Chief Instructor — AI Platform & Infrastructure Engineering Lead - Tinkacode - Hybrid
(2025-12)
- Architected production-grade AI infrastructure curriculum for 200+ engineers, focusing on secure LLM API gateways, async agent orchestration, distributed RAG ingestion pipelines, and cloud-deployed AI services.
- Designed cloud-native cybersecurity and AI simulation labs enabling real-world attack/defense scenario testing, secure model deployment pattern validation, and infrastructure hardening under production-like load.
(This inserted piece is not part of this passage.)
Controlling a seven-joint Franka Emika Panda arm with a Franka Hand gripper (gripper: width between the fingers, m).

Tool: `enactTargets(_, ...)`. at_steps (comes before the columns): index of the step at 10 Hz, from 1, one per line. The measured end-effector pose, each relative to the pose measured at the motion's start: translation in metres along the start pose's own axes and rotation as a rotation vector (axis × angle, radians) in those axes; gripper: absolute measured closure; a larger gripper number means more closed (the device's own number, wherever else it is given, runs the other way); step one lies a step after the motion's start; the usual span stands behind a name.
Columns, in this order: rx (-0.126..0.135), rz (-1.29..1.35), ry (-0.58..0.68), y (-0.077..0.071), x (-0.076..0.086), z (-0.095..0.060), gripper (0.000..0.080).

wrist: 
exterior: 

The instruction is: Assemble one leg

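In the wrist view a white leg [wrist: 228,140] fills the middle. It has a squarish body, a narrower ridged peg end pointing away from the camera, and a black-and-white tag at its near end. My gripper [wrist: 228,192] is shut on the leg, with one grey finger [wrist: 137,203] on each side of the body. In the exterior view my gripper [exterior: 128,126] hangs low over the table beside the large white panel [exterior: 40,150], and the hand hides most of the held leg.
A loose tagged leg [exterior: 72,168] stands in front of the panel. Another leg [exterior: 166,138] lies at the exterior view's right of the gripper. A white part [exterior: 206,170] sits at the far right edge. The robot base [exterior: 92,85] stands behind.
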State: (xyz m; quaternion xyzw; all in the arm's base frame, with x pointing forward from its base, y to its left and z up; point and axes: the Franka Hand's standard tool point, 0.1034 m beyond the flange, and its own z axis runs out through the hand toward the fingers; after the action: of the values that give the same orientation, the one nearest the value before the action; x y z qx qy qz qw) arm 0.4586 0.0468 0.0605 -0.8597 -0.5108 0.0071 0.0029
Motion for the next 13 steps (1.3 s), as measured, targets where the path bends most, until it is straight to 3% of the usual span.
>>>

- Led technical mentorship on secure backend architecture for AI services, API protection, encryption-at-rest/in-transit, rate limiting, and DevOps automation, achieving 100% deployable project completion rate.
- Delivered infrastructure hardening and system design workshops, reducing production deployment errors by 40% through hardened CI/CD templates, environment standardization, and infrastructure-as-code guardrails.
- Guided system design for scalable microservices platforms, translating monolithic Django architectures into distributed patterns applicable to AI platform serving, vector search integration, and multi-tenant LLM access control.
Software Engineer — Distributed Systems & API Platform - Tinkacode - Contract
(2024-11 - 2025-12)
- Architected scalable backend infrastructure serving 5K+ daily active users, designing Django REST API platforms with JWT authentication, granular RBAC, and rate limiting — core security patterns for multi-tenant AI services and LLM API gateways.
- Engineered fault-tolerant webhook orchestration systems processing 1K+ daily asynchronous events with idempotency guarantees, exponential retry logic, and dead-letter queues — identical patterns required for LLM inference callbacks and event-driven agent workflows.
- Deployed containerized cloud-native services using Docker and GitHub Actions CI/CD, achieving 99.8% uptime and establishing infrastructure patterns transferable to model serving autoscaling and AI API gateway deployment.
- Optimized database query performance and connection pooling, reducing API latency by 35% and establishing patterns directly applicable to vector database performance tuning and sub-second semantic retrieval systems.
Full-Stack Engineer — Infrastructure & Security (AI-Focused) - State Department for Culture, the Arts and Heritage - On-site
(2021-09 - 2024-11)
- Engineered secure backend infrastructure supporting 50+ internal applications and 10K+ users, implementing network segmentation, secure audit logging, and RBAC — foundational controls for enterprise AI platform governance and LLM API access control.
- Automated network and server configuration with infrastructure-as-code principles, reducing deployment time by 60% and establishing reproducible environments for model deployment pipelines and containerized AI services.
- Conducted security assessments and penetration testing, closing 90% of identified vulnerabilities; expertise directly applicable to AI API security, prompt injection defense, and model access governance.
- Provided technical leadership and training on secure architecture standards, improving team compliance by 50% and establishing security-first engineering culture for sensitive data systems.
Freelance Software Engineer — Cloud & API Systems - Upwork - Remote
(2020-01 - 2023-08)
- Delivered 15+ production-grade backend systems for global clients using Django and Django REST Framework, architecting RESTful API platforms with JWT authentication and granular RBAC for sensitive data flows equivalent to AI API key management and user-scoped model access.
- Designed and optimized PostgreSQL and MySQL databases for high-concurrency workloads: advanced indexing, query plan analysis, and partitioning — skills directly transferable to vector database performance tuning, embedding store optimization, and sub-second semantic retrieval systems.
- Built fault-tolerant webhook and third-party API integration systems with idempotency, circuit breaker patterns, and async callback handling — core infrastructure for LLM service orchestration and real-time inference pipelines.
- Managed cloud-native deployments on AWS using Docker and CI/CD pipelines, maintaining 99.8% uptime across 500+ end-user systems; established monitoring, alerting, and rollback patterns essential for AI service observability and reliable model serving.